**Aim of the exercise:**
Without changing a single character, write out every record below.

Data shown START

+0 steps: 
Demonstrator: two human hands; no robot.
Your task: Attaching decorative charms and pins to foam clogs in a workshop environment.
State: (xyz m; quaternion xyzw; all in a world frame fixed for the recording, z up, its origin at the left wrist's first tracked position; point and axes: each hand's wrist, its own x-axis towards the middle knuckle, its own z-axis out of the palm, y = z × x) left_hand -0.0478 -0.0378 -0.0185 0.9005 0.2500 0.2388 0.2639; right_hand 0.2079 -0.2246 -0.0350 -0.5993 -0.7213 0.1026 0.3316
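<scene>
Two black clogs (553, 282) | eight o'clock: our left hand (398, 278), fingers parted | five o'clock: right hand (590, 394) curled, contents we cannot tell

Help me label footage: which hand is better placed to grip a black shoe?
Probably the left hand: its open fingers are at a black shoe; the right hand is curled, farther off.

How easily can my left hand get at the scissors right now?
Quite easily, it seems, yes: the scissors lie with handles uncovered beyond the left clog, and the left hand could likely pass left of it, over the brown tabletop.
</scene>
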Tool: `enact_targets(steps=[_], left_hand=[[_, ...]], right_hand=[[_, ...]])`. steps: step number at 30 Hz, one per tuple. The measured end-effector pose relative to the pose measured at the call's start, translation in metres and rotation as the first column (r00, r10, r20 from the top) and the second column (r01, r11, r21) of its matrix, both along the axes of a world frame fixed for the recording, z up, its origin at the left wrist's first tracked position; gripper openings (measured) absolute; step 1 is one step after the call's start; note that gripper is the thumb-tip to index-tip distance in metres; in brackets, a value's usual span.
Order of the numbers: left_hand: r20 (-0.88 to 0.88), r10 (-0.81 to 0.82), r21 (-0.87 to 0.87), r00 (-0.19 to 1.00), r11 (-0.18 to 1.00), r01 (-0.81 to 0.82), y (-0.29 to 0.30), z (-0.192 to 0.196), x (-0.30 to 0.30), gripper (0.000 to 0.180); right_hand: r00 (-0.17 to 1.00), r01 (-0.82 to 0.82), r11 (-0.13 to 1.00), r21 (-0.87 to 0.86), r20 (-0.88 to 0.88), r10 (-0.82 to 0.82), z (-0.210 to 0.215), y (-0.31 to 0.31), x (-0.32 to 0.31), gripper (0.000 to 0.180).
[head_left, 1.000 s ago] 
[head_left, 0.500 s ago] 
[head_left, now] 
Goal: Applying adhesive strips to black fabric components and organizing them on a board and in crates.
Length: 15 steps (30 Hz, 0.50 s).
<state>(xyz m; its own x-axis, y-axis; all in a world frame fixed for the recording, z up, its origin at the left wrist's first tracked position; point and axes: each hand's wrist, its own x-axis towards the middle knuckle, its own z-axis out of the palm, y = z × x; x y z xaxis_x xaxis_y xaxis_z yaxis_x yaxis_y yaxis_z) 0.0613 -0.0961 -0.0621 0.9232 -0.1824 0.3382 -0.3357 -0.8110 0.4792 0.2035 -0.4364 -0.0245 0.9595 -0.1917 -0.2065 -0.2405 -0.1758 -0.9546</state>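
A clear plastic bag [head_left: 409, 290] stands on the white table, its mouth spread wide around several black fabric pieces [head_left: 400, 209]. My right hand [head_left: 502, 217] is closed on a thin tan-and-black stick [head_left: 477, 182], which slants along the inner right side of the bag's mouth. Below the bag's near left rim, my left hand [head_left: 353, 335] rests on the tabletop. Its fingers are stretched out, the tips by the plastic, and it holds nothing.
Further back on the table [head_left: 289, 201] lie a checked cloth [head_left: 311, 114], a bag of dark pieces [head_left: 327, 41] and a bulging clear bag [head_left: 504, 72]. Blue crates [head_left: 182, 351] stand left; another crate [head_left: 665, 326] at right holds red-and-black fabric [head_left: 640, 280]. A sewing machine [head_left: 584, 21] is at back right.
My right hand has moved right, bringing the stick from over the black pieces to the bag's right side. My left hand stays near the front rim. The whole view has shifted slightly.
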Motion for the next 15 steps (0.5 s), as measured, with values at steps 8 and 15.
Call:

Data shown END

**Task answer:**
+0 steps: 
Demonstrator: two human hands; no robot.
Your task: Attaching decorative charms and pins to foam clogs in a workshop environment.
State: (xyz m; quaternion xyzw; all in a world frame fixed for the recording, z up, its origin at the left wrist's first tracked position; point and axes: each hand's wrist, its own x-axis towards the middle knuckle, its own z-axis out of the palm, y = z × x) left_hand -0.0478 -0.0378 -0.0185 0.9005 0.2500 0.2388 0.2639; right_hand 0.2079 -0.2246 -0.0350 -0.5993 -0.7213 0.1026 0.3316
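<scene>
Two black clogs (553, 282) | eight o'clock: our left hand (398, 278), fingers parted | five o'clock: right hand (590, 394) curled, contents we cannot tell

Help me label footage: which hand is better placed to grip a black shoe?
Probably the left hand: its open fingers are at a black shoe; the right hand is curled, farther off.

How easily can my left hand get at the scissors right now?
Quite easily, it seems, yes: the scissors lie with handles uncovered beyond the left clog, and the left hand could likely pass left of it, over the brown tabletop.
</scene>
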Tool: `enact_targets(steps=[_], left_hand=[[_, ...]], right_hand=[[_, ...]])`. steps: step number at 30 Hz, one per tuple. The measured end-effector pose relative to the pose measured at the call's start, translation in metres and rotation as the first column (r00, r10, r20 from the top) and the second column (r01, r11, r21) of its matrix, both along the axes of a world frame fixed for the recording, z up, its origin at the left wrist's first tracked position; gripper openings (measured) absolute; step 1 is one step after the call's start; note that gripper is the thumb-tip to index-tip distance in metres; in brackets, a value's usual span.
Order of the numbers: left_hand: r20 (-0.88 to 0.88), r10 (-0.81 to 0.82), r21 (-0.87 to 0.87), r00 (-0.19 to 1.00), r11 (-0.18 to 1.00), r01 (-0.81 to 0.82), y (-0.29 to 0.30), z (-0.192 to 0.196), x (-0.30 to 0.30), gripper (0.000 to 0.180); right_hand: r00 (-0.17 to 1.00), r01 (-0.82 to 0.82), r11 (-0.13 to 1.00), r21 (-0.87 to 0.86), r20 (-0.88 to 0.88), r10 (-0.82 to 0.82), z (-0.210 to 0.215), y (-0.31 to 0.31), x (-0.32 to 0.31), gripper (0.000 to 0.180).
[head_left, 1.000 s ago] 
[head_left, 0.500 s ago] 
[head_left, now] 
Goal: Applying adhesive strips to black fabric components and organizing them on a board and in crates.
Length: 15 steps (30 Hz, 0.50 s).
<state>(xyz m; its own x-axis, y-axis; all in a world frame fixed for the recording, z up, its origin at the left wrist's first tracked position; point and axes: each hand's wrist, its own x-axis towards the middle knuckle, its own z-axis out of the palm, y = z × x; x y z xaxis_x xaxis_y xaxis_z yaxis_x yaxis_y yaxis_z) 0.0613 -0.0961 -0.0621 0.9232 -0.1824 0.3382 -0.3357 -0.8110 0.4792 0.2035 -0.4364 -0.0245 0.9595 -0.1917 -0.2065 -0.2405 -0.1758 -0.9546</state>
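A clear plastic bag [head_left: 409, 290] stands on the white table, its mouth spread wide around several black fabric pieces [head_left: 400, 209]. My right hand [head_left: 502, 217] is closed on a thin tan-and-black stick [head_left: 477, 182], which slants along the inner right side of the bag's mouth. Below the bag's near left rim, my left hand [head_left: 353, 335] rests on the tabletop. Its fingers are stretched out, the tips by the plastic, and it holds nothing.
Further back on the table [head_left: 289, 201] lie a checked cloth [head_left: 311, 114], a bag of dark pieces [head_left: 327, 41] and a bulging clear bag [head_left: 504, 72]. Blue crates [head_left: 182, 351] stand left; another crate [head_left: 665, 326] at right holds red-and-black fabric [head_left: 640, 280]. A sewing machine [head_left: 584, 21] is at back right.
My right hand has moved right, bringing the stick from over the black pieces to the bag's right side. My left hand stays near the front rim. The whole view has shifted slightly.
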Motion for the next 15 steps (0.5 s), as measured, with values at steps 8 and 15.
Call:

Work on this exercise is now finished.